*Exercise*
The reply must consist of the lines from the first line of the records through the line containing "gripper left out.", copied exactly, with every picture omitted.

(Beginning of Records provided)

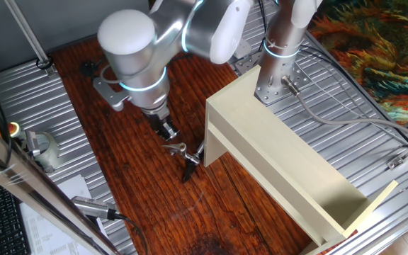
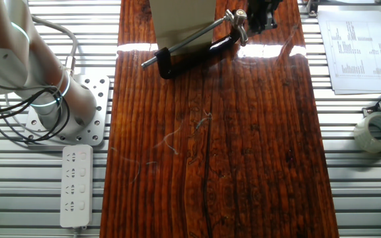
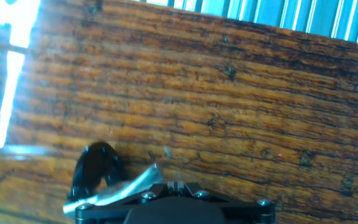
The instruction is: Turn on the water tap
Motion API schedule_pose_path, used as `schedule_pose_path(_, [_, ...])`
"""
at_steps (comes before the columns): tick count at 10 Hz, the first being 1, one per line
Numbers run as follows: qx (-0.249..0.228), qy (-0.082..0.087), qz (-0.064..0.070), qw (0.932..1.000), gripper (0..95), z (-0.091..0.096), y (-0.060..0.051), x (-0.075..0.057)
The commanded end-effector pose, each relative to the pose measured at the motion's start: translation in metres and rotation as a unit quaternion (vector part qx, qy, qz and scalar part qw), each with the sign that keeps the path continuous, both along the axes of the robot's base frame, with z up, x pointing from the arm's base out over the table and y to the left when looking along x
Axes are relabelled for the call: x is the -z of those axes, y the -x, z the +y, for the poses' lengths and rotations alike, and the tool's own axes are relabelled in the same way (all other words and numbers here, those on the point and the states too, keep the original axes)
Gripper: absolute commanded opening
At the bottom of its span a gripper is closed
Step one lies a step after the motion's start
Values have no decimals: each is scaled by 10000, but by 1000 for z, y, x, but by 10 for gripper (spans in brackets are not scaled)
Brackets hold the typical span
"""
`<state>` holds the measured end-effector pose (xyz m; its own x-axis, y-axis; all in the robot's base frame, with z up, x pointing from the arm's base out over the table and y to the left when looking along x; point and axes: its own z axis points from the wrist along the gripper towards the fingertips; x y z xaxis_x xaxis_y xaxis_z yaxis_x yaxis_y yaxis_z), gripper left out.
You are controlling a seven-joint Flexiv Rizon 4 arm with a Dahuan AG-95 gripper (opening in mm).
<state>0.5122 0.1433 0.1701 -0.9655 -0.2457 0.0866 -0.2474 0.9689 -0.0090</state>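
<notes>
The water tap is small and lies on the wooden table beside the cream box (image 1: 282, 152). In one fixed view its silvery lever (image 1: 178, 148) sits just below my gripper (image 1: 168, 132), with the black curved spout (image 1: 189, 170) under it. In the other fixed view the thin silvery stem (image 2: 187, 41) runs slantwise over the black spout (image 2: 200, 55), and my gripper (image 2: 257, 20) is at its right end, close to the lever (image 2: 237, 25). In the hand view the fingers (image 3: 177, 185) look shut together, with the lever (image 3: 124, 188) and spout (image 3: 96, 169) just to their left.
A second arm's base (image 2: 63, 106) stands left of the wood. A white power strip (image 2: 75, 186) lies in front of it. A tape roll (image 2: 378, 131) and a printed sheet (image 2: 356, 46) lie to the right. A pen-like tool (image 1: 94, 207) lies near the table edge.
</notes>
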Motion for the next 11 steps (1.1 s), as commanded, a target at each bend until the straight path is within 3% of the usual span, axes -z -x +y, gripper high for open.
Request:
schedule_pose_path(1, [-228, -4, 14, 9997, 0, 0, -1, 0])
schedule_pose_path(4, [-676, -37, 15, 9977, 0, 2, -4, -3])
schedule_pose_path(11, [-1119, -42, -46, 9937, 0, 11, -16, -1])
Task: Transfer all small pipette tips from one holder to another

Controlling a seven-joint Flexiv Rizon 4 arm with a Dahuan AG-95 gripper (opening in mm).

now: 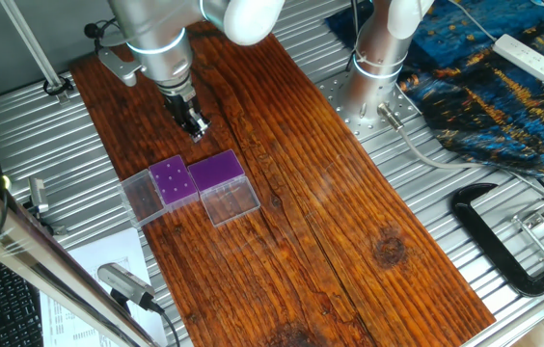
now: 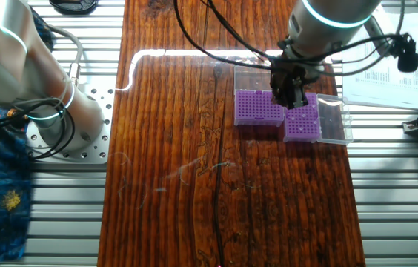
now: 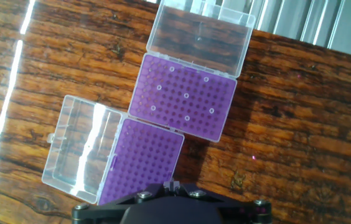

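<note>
Here the gripper (image 1: 196, 126) is hanging above the wooden board (image 1: 330, 222), just behind the two holders and touching neither of them; in the other fixed view it is overlapping the seam between the two purple tops. Whether its fingers are parted or closed cannot be told, since they are appearing only as a small dark mass in both fixed views and the hand view is showing just the dark underside of the hand at its lower edge; nothing seems to be held between them. The two holders are sitting side by side, corners nearly touching, each with its clear lid swung fully open and lying flat on the board. The holder with tips (image 3: 183, 97) is lying farther from the hand camera, and its lid (image 3: 201, 32) is extending away beyond it. The small pipette tips (image 3: 186, 96) are showing as about seven pale rings scattered across its perforated purple top. The empty holder (image 3: 145, 163) is lying nearer the camera, its holes all looking dark, with its lid (image 3: 86, 148) opening out to the left in the hand view. In one fixed view, a black clamp (image 1: 503, 241) is resting on the ribbed metal table (image 1: 503, 318), well apart from the board.
</note>
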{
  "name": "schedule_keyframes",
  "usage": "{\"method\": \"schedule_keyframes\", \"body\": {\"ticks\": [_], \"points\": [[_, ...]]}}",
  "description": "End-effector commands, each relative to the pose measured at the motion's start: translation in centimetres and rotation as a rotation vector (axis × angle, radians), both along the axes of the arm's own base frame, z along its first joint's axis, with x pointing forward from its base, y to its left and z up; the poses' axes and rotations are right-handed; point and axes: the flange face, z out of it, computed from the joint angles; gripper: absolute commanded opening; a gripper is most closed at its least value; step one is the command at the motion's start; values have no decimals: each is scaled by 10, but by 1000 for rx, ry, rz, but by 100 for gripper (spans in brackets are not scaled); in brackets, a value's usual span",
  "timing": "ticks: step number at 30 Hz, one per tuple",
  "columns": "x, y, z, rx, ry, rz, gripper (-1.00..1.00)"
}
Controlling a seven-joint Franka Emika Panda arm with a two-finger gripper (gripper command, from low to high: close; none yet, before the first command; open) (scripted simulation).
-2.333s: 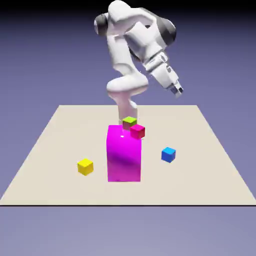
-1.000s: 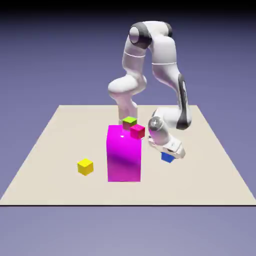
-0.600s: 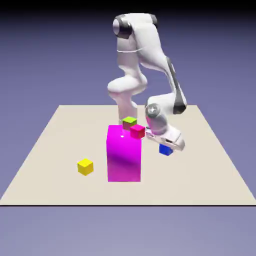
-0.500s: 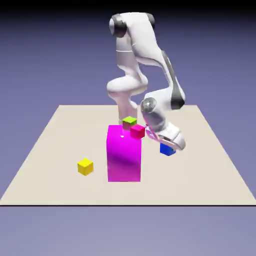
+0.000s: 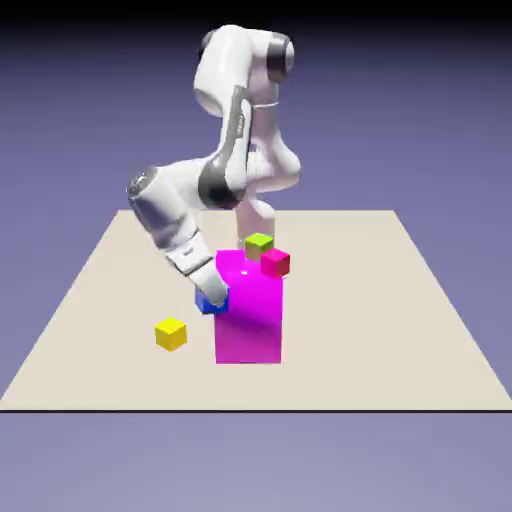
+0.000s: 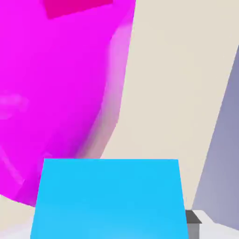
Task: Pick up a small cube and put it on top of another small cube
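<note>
nearest us on the worktop sits the yellow cube, apart from the rest. just behind it we see the gripper grasping the small blue cube (held off the worktop), close against the left face of the tall magenta block in the exterior view. in the hand view the blue cube fills the bottom. farther back we see a red cube and a green cube.

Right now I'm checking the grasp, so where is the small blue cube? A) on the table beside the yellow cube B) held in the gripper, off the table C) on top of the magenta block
B: the small blue cube sits in the gripper above the table, beside the magenta block.
</note>
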Motion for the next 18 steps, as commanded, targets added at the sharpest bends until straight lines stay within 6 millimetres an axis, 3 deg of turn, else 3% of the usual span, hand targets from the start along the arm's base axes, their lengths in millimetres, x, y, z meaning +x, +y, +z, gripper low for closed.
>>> {"method": "schedule_keyframes", "body": {"ticks": [1, 2, 3, 8, 11, 14, 15, 16, 17, 18], "points": [[-12, -25, -5, -9, 18, 3, -100], [-27, -51, -10, -19, 39, 4, -100], [-38, -64, -17, -10, 53, 11, -100], [-81, -82, -55, 90, 82, 60, -100], [-86, -77, -63, 131, 68, 64, -100], [-97, -55, -121, 131, 68, 65, -100], [-98, -53, -125, 131, 68, 64, -100], [-98, -53, -125, 131, 68, 64, 100], [-98, -53, -125, 131, 68, 64, 100], [-93, -60, -105, 132, 66, 66, 100]]}}
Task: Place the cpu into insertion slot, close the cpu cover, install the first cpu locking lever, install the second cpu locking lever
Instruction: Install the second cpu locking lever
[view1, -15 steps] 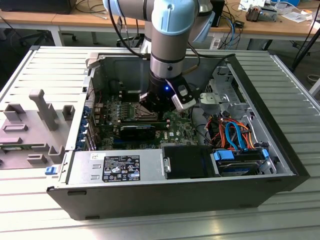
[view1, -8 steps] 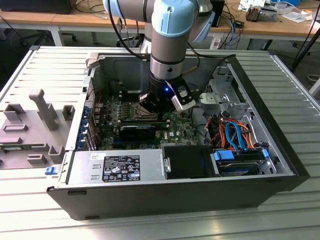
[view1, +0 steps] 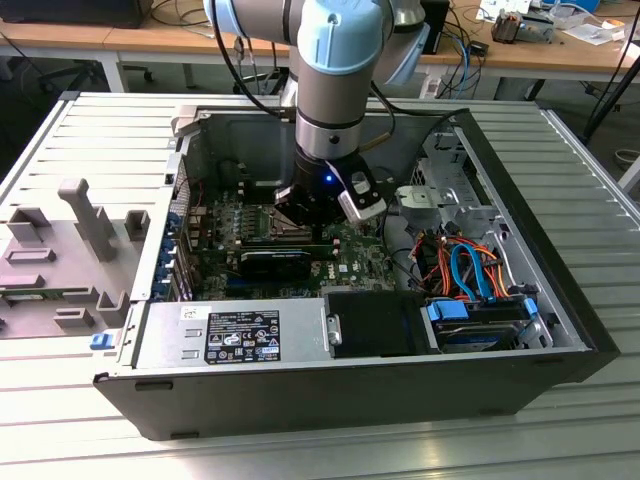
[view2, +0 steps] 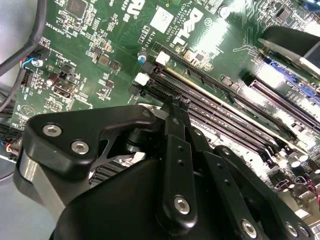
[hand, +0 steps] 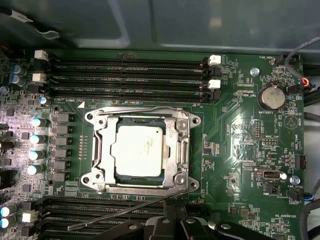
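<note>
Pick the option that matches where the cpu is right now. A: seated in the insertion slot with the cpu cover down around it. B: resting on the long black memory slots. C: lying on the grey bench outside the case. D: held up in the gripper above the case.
A: in the first wrist view the cpu lies flat in the insertion slot, its silver top showing through the window of the lowered cpu cover.

A silver-grey cylindrical robot arm (view1: 325, 95) with pale blue joint caps is showing in the exterior view, a black cable trailing beside it and a small blue light glowing on its black wrist. In the second wrist view, a matte black gripper (view2: 178, 102) of angular linkage plates is showing round silver screw heads.
</note>
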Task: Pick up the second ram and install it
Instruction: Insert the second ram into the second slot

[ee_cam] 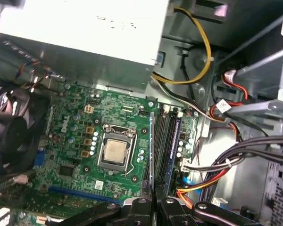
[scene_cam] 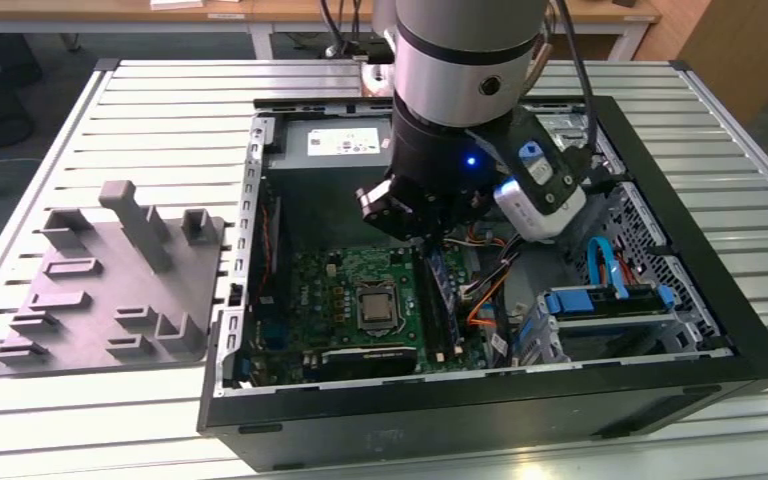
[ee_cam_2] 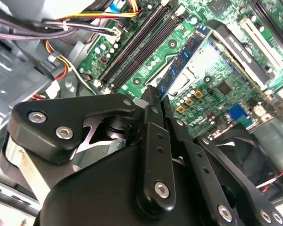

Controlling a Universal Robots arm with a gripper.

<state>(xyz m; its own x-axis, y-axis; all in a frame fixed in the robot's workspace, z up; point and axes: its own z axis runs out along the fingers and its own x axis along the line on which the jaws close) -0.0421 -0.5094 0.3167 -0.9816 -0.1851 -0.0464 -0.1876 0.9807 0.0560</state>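
Pick-up stage: judged complete. The black two-finger gripper (ee_cam: 153,201) is clenched on the second ram (ee_cam: 152,150), a thin flat dark memory stick seen edge-on in both wrist views, inside the open black computer case (scene_cam: 704,330). The stick runs just beside the silver square processor socket (ee_cam: 115,150), between it and the long black memory slots (ee_cam: 166,141), parallel to them. Installation stage: judged outstanding. The stick appears held above the green motherboard (ee_cam: 70,141), not pressed home. Whether a slot beyond the socket is already filled cannot be told
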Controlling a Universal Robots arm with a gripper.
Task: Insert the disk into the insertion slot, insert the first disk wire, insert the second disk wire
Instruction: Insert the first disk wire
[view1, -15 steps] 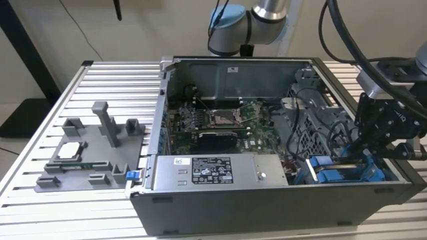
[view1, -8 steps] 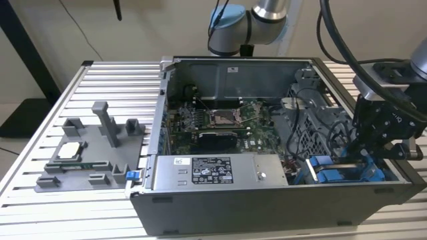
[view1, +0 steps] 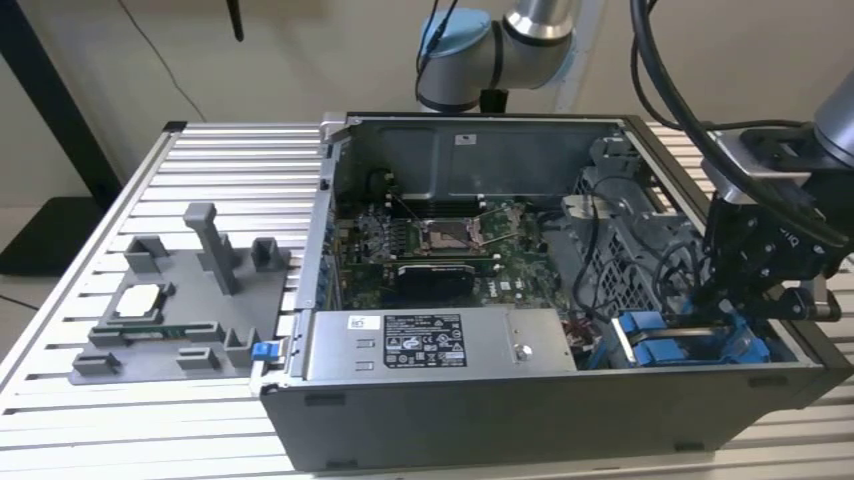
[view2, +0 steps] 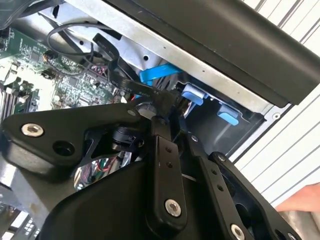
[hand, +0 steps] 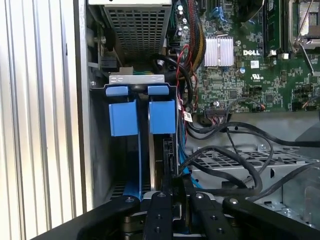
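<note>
- Exterior view's lower right: my gripper (view1: 731, 305) hangs over the insertion slot (view1: 667, 348).
- First wrist view adds the black disk wire (hand: 169, 157), pinched in my closed gripper (hand: 172, 187), near the slot's blue tabs (hand: 161, 116).

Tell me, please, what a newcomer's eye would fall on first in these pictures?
The open dark-grey metal computer case with its green circuit board dominates the middle of the slatted silver table. Next stand out the bright blue plastic tabs in the case's corner at the exterior view's lower right, where the black gripper reaches in.
</note>
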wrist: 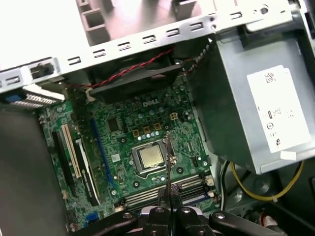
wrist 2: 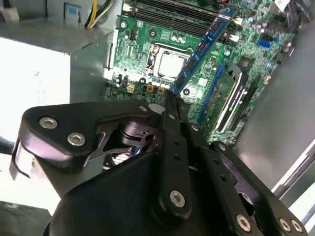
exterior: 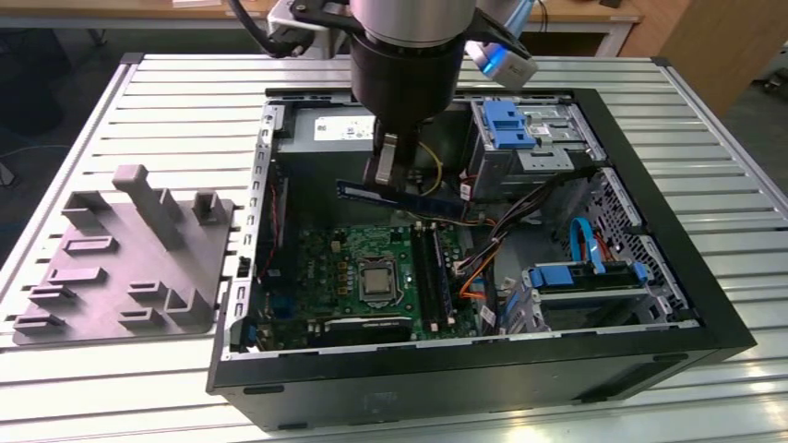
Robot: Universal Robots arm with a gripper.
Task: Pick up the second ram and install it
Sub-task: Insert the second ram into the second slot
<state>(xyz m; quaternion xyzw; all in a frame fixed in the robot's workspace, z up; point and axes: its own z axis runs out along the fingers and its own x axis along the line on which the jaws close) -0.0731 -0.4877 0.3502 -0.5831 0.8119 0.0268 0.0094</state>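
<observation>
Carrying long thin dark memory stick (exterior: pixel 419 197) – black gripper (exterior: pixel 388 166) clamping shut on it, holding it above green motherboard (exterior: pixel 357 268), not yet seated in black memory slots (exterior: pixel 431 268). Working inside open black computer case (exterior: pixel 493 369) lying on slatted metal worktop (exterior: pixel 161 101) – grey slotted plastic block (exterior: pixel 124 258) sitting just beside case.

Second ram (exterior: pixel 425 198) above motherboard (exterior: pixel 330 263) inside case (exterior: pixel 493 367); block (exterior: pixel 124 268) beside case.
</observation>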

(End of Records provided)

*Answer area*
The instruction is: Turn on the water tap
Motion API schedule_pose_path, used as `schedule_pose_path(_, [_, ...])`
"""
at_steps (comes before the columns): tick count at 10 Hz, the first being 1, one per line
Numbers run as follows: qx (-0.249..0.228), qy (-0.082..0.087), qz (-0.064..0.070), qw (0.932..1.000), gripper (0..95), z (-0.091..0.096), y (-0.060..0.051), x (-0.075..0.057)
The commanded end-effector pose, each relative to the pose measured at the motion's start: translation in metres and rotation as a unit quaternion (vector part qx, qy, qz and scalar part qw), each with the sign that keeps the path continuous, both along the axes of the robot's base frame, with z up, x pointing from the arm's base out over the table and y to the left when looking along x
Axes are relabelled for the call: x is the -z of those axes, y the -x, z the +y, for the poses' lengths and rotations alike, and the tool's own axes are relabelled in the same way (all other words and numbers here, those on the point and the states too, keep the original axes)
Gripper: absolute commanded opening
At the bottom of its span a gripper is closed
Step one lies a step after the motion's start
Values have no decimals: each is scaled by 10000, but by 1000 for z, y, x, but by 10 for gripper (spans in brackets are not scaled)
Brackets hold the typical span
"""
`<state>` holds the measured end-effector pose (xyz m; its own x-axis, y-axis; all in the robot's base frame, with z up, x pointing from the arm's base out over the table and y to the left when looking along x; point and axes: its own z axis points from the wrist along the gripper towards the fingertips; x y z xaxis_x xaxis_y xaxis_z yaxis_x yaxis_y yaxis_z), gripper left out.

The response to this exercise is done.